§ **What you are asked to do**:
Look below for the line holding "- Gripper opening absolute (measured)" and the line holding "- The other". Repeat those two and everything between, exactly.

§ **Exercise input**:
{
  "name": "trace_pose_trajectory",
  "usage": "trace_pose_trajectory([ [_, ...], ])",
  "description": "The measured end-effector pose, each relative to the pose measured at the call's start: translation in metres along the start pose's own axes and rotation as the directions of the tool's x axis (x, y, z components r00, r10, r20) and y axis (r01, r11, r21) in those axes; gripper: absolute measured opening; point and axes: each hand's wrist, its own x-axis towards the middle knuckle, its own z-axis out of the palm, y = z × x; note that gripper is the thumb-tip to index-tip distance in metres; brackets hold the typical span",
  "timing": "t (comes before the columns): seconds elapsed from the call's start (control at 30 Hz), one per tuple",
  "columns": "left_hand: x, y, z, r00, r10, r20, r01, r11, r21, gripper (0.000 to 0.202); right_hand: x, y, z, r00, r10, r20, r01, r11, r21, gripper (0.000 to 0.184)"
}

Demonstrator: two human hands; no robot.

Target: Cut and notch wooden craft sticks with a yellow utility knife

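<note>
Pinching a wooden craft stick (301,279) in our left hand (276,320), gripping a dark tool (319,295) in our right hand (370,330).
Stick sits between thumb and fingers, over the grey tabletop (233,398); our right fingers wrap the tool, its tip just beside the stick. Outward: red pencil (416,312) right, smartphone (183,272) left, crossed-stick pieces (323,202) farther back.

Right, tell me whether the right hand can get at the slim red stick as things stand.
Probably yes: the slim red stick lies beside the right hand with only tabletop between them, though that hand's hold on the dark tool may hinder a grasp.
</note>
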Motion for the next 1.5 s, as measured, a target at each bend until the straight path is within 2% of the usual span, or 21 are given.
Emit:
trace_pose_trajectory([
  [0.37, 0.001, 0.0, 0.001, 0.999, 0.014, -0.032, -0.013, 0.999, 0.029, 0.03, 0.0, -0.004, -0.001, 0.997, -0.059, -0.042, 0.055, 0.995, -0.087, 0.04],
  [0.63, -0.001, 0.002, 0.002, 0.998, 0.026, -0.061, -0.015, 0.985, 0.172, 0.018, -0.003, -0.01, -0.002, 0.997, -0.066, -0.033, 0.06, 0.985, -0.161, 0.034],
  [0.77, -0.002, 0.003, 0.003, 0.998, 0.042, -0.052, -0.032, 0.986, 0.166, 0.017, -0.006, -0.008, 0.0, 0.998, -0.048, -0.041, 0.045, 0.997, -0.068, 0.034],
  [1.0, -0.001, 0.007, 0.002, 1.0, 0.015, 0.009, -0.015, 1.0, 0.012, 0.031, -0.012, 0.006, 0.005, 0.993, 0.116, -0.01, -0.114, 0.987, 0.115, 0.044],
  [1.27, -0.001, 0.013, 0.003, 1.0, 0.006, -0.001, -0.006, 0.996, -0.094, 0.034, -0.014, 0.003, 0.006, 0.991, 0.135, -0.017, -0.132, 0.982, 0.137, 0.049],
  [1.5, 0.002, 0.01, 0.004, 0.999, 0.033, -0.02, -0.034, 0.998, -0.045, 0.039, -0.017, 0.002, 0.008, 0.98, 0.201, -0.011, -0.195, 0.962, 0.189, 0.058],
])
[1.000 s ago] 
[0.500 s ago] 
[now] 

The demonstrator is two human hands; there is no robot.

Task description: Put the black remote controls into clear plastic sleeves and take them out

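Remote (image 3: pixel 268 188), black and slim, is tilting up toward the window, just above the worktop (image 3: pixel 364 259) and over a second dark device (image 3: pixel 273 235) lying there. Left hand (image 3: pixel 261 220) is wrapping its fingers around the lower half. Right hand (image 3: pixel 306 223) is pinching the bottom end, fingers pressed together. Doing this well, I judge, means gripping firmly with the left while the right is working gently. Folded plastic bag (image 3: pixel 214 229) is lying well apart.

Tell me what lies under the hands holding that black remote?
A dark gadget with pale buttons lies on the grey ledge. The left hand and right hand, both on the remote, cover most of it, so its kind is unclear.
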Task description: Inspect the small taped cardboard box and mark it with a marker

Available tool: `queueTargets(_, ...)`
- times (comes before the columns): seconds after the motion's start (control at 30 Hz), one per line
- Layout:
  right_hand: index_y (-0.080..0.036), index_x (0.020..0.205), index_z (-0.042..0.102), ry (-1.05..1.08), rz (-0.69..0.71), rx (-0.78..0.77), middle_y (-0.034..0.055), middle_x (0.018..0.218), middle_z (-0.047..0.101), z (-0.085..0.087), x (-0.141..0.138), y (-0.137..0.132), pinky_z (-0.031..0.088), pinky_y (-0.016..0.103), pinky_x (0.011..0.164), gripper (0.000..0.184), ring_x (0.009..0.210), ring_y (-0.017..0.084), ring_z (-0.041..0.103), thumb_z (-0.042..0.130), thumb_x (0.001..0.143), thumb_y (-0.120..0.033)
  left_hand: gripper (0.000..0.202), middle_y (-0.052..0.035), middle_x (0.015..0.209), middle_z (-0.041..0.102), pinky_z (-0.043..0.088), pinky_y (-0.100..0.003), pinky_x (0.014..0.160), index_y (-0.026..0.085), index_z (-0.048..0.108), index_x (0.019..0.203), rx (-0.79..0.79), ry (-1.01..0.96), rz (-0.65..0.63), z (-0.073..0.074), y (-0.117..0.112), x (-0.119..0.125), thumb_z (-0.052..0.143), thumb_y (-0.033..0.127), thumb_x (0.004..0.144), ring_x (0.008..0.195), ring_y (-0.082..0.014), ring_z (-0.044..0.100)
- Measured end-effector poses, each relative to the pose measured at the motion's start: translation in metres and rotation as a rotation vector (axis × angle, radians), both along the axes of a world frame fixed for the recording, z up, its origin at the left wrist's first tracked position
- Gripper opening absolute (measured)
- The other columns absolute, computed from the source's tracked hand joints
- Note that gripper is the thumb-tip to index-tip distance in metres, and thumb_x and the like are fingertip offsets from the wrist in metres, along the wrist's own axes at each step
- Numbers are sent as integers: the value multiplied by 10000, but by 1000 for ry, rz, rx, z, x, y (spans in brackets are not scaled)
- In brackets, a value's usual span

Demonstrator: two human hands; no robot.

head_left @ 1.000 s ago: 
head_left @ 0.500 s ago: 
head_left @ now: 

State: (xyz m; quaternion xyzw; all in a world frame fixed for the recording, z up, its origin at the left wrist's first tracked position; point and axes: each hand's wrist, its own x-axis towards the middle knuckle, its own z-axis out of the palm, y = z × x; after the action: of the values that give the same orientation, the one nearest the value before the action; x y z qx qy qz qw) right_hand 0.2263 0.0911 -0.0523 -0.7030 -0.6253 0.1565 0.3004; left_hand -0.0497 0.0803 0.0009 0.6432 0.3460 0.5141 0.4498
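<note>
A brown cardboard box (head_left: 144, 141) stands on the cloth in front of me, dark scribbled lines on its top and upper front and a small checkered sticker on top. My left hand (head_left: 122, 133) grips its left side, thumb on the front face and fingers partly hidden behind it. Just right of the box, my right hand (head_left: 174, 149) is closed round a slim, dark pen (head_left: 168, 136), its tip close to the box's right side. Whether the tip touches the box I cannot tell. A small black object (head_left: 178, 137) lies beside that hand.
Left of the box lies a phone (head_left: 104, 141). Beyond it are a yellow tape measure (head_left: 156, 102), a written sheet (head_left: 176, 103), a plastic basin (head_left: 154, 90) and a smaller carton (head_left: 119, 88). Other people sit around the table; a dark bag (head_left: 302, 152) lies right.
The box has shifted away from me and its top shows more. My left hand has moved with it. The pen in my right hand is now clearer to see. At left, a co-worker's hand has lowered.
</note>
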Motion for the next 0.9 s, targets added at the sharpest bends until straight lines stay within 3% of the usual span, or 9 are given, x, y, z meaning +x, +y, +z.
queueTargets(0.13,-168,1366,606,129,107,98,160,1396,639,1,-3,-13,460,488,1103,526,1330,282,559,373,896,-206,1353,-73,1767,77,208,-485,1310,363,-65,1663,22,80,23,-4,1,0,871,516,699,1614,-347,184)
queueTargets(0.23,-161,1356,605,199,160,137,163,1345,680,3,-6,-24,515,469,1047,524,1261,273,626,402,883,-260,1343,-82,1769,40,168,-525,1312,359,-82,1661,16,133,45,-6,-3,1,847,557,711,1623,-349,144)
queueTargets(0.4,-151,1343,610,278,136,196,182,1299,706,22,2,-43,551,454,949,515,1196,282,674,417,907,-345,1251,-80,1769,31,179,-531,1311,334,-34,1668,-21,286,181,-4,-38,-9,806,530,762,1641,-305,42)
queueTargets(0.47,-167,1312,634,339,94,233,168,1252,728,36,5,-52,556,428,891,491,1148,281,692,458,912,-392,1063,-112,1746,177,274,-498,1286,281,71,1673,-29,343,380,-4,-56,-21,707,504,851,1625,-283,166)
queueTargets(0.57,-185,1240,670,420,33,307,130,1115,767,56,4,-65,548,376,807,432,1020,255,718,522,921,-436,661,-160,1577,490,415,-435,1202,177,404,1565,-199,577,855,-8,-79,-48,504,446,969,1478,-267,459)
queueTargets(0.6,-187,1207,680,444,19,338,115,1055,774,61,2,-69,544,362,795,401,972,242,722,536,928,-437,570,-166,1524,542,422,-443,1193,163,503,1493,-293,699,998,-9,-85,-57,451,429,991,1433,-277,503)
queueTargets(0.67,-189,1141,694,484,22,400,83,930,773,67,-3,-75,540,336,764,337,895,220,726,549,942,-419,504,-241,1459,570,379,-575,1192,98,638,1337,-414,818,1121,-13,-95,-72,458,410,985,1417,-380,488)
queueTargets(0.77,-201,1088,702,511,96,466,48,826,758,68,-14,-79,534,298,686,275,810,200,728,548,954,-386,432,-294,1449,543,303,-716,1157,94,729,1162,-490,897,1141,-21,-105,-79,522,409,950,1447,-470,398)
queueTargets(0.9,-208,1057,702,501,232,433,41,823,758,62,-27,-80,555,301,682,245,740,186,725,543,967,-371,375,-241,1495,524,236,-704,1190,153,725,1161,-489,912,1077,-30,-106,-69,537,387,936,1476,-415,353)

§ **Answer space**:
- Gripper opening absolute (measured)
- The other columns absolute, computed from the source's tracked hand joints

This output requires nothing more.